→ **Brief**: Your answer must be the listing repeated word for word, without its pictures.

→ **Input data**:
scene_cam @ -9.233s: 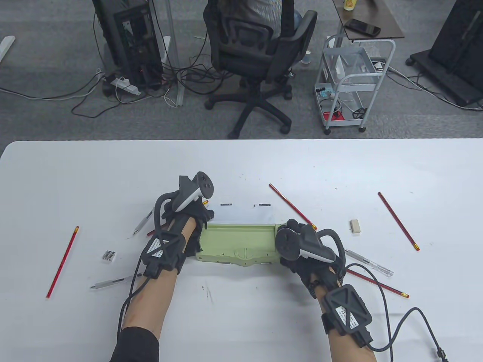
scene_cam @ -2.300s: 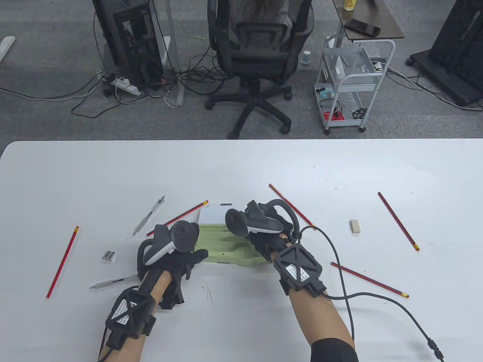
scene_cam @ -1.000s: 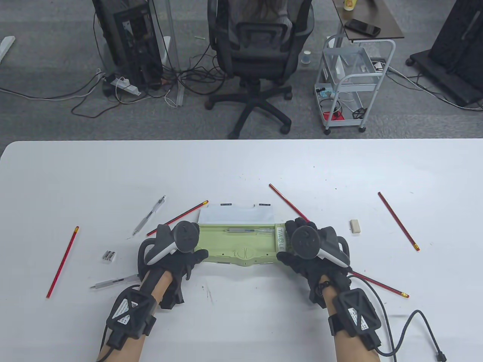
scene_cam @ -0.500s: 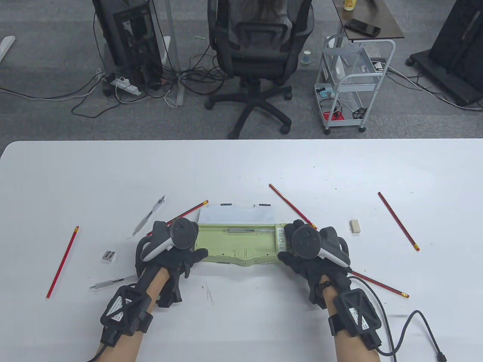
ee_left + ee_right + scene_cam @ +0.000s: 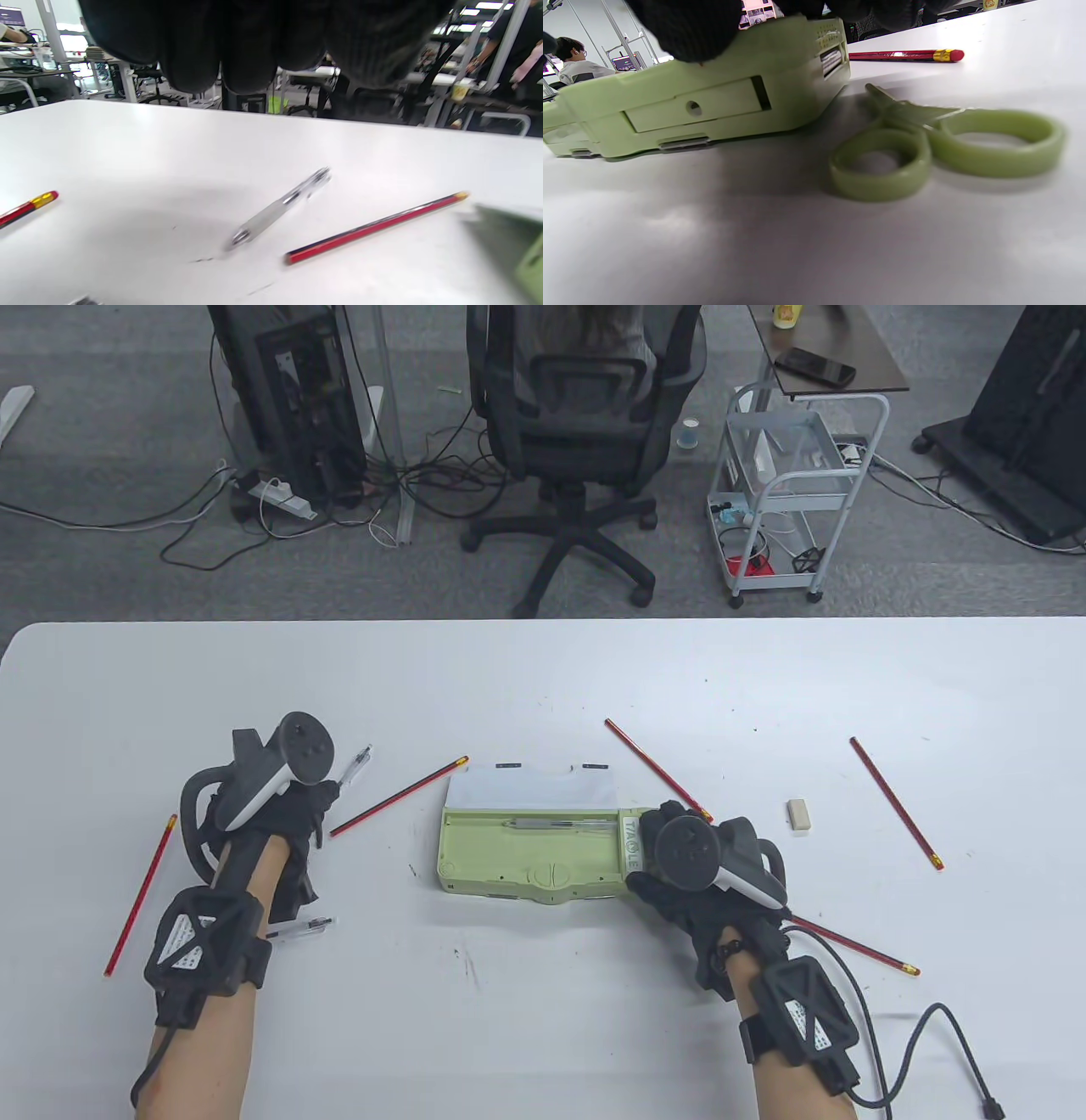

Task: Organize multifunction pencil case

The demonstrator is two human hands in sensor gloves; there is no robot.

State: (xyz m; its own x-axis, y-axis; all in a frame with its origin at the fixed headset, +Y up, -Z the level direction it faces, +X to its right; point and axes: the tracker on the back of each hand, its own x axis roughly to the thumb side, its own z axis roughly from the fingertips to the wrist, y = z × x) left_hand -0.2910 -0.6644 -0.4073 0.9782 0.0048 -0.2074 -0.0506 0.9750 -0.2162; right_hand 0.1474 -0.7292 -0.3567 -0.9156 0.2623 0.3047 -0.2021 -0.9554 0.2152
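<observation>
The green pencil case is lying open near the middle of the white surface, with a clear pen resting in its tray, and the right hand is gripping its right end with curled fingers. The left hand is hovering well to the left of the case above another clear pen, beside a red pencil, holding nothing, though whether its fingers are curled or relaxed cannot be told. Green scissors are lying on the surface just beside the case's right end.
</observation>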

→ **Answer space**:
scene_cam @ -9.233s: 
scene_cam @ -2.300s: 
scene_cam @ -1.000s: 
scene_cam @ -0.500s: 
ee_left + ee_right + scene_cam @ +0.000s: 

Task: Organize multifunction pencil case

The demonstrator is two human hands in sensor gloves; there is no robot.

State: (xyz m; its own x-axis, y-axis; all in a frame with its origin at the fixed headset, +Y up, -Z the level direction it faces, +X to its right; point and axes: the tracker on the back of each hand, its own x axis roughly to the thumb side, its own z axis roughly from the fingertips to the wrist, y = z × x) left_hand -0.2910 -0.6644 -0.4073 0.9782 0.0048 -0.2074 -0.0506 0.9750 -0.2162; right_hand 0.1474 -0.7292 -0.3567 -0.9156 0.2623 0.3047 -0.2021 -0.9554 0.2152
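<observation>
The green pencil case is lying open near the middle of the white surface, with a clear pen resting in its tray, and the right hand is gripping its right end with curled fingers. The left hand is hovering well to the left of the case above another clear pen, beside a red pencil, holding nothing, though whether its fingers are curled or relaxed cannot be told. Green scissors are lying on the surface just beside the case's right end.
</observation>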

No further output is needed for the exercise.